Most appealing, perhaps, is the idea that things might have gone smoother if the Europeans had just left the region’s inhabitants to sort things out themselves. This is what happened in the Balkans, where local leaders drew their own borders, and the fighting lasted up through the 1990s.
Africa -- where the creation of new colonial states transformed pre-existing power structures far more radically than in the Middle East -- provides perhaps the best evidence that drawing borders is an inevitably ugly business, no matter who does it. After independence, leaders across the continent initially sought to preserve their countries’ borders unchanged. The fear was that any effort to completely redraw them from scratch would be far more disruptive than accepting the status quo. Of course, this consensus itself met with violent opposition, replicating the conflicts that would likely have accompanied a purely indigenous border-drawing process. To take one discouraging example, Sudan’s government fought for half a century to defend the generous borders it inherited from the British before South Sudan gained its independence in 2011. Subsequently, clashes have continued across this newly formed border, as well as between rival groups within each of the two Sudanese states.
The fundamental problem was, and still is, that the world doesn’t have any authentic or natural borders, just waiting to be identified and transcribed onto a map. Europe’s “real” borders owe their current legitimacy, such as it is, to continent-wide exhaustion following several centuries of fighting. Winston Churchill may have drawn the border between Iraq and Jordan with a pen, but he was just as central in delineating the border between France and Germany when he led the allies to victory in World War II. Determining whether Alsace and Lorraine would be French or German was never as simple as just sending a commission to find out where the French people stopped and the German people started -- rather, the territory was awarded as a prize following each of the Europe’s bloody conflicts. Similarly, no commission, no matter the good intentions, could have been expected to find the magic line that got all the Sunnis on one side, the Shiites on the other, and the oil right in the middle.
Straight lines on maps always appear suspiciously artificial, but in the Middle East they mostly reflect the presence of large swaths of flat, barely-inhabited land (see also: Kansas, Nebraska, et al). Interestingly, one of the most exhaustive efforts to create scientifically accurate borders in a dizzyingly multi-ethnic region was carried out by Soviet anthropologists in the 1920s. The result was today’s Central Asian states, whose borders have repeatedly been denounced as absurdly, unworkably, squiggly. The Soviets felt they could afford to make the borders so excessively precise because, in an example of true, ideologically-driven cynicism, they never expected the countries to become independent in the first place.
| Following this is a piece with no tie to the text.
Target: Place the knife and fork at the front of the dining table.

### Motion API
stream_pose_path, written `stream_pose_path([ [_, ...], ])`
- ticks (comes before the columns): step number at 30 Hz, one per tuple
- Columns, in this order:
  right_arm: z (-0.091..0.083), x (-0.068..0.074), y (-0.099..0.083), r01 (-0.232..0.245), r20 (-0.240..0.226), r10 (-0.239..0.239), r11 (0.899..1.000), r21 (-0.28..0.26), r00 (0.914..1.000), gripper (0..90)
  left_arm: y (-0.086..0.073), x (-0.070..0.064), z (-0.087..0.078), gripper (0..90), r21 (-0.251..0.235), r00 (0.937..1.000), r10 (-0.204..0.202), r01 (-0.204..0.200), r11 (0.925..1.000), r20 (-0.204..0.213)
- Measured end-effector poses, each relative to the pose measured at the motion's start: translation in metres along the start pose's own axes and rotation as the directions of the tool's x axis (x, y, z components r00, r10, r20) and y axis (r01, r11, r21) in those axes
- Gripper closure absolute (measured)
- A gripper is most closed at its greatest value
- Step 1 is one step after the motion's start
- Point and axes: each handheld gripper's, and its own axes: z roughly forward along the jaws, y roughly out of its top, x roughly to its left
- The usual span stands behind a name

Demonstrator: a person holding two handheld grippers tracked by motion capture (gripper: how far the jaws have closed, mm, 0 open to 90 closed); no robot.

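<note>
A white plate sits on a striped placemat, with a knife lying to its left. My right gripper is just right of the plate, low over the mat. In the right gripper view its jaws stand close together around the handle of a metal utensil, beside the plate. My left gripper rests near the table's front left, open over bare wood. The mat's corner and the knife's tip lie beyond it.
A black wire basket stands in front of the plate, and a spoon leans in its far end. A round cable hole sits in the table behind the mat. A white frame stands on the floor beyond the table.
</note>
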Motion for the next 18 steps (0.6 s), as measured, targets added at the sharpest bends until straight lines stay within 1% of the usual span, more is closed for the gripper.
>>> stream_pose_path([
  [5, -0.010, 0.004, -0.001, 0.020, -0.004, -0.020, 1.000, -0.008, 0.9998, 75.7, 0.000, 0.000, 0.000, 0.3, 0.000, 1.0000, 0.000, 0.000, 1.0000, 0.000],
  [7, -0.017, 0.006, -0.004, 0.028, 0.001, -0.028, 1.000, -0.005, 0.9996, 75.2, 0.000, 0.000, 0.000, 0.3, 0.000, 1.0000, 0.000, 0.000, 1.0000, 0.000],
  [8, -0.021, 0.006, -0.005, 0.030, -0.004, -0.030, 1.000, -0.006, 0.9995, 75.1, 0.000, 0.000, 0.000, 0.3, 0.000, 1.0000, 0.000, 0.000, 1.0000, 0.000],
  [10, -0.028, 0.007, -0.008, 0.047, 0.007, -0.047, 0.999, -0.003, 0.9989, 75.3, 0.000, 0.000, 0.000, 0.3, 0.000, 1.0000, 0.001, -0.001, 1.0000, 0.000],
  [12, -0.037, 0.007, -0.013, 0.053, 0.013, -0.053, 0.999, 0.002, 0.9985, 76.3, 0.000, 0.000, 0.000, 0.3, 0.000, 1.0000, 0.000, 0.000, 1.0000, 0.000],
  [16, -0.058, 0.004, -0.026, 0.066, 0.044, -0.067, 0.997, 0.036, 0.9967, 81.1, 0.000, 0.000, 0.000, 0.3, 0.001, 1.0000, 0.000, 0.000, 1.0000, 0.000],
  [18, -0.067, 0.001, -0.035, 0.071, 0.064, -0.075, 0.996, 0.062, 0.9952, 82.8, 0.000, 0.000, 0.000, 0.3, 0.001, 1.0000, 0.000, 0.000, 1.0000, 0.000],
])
Local roads that now require three border crossings to pass from one town to the next weren’t a problem when the whole region was politically joined in the Soviet Union.
Our collective fixation with the Middle East’s borders has, however, drawn attention away from the truly pernicious policy of divide-and-rule that the French and British used to sustain their power. In Syria, the French cultivated the previously disenfranchised Alawite minority as an ally against the Sunni majority. This involved recruiting and promoting Alawite soldiers in the territory’s colonial army, thereby fostering their sense of identity as Alawites and bringing them into conflict with local residents of other ethnicities. The French pursued the same policy with Maronite Christians in Lebanon, just as the Belgians did with Tutsis in Rwanda and the British did with Muslims in India, Turks in Cyprus and innumerable other groups elsewhere.
The militarization of these ethnic and religious identities, rather than the failure of perfectly placed state borders to alleviate tension between them, explains much of violence in the Middle East today. Blaming imperialism is usually sound politics and good comedy. But in this case, focusing on bad borders risks taking perpetual identity-based violence as a given, resulting in policies that ultimately exacerbate the conflicts they aim to solve.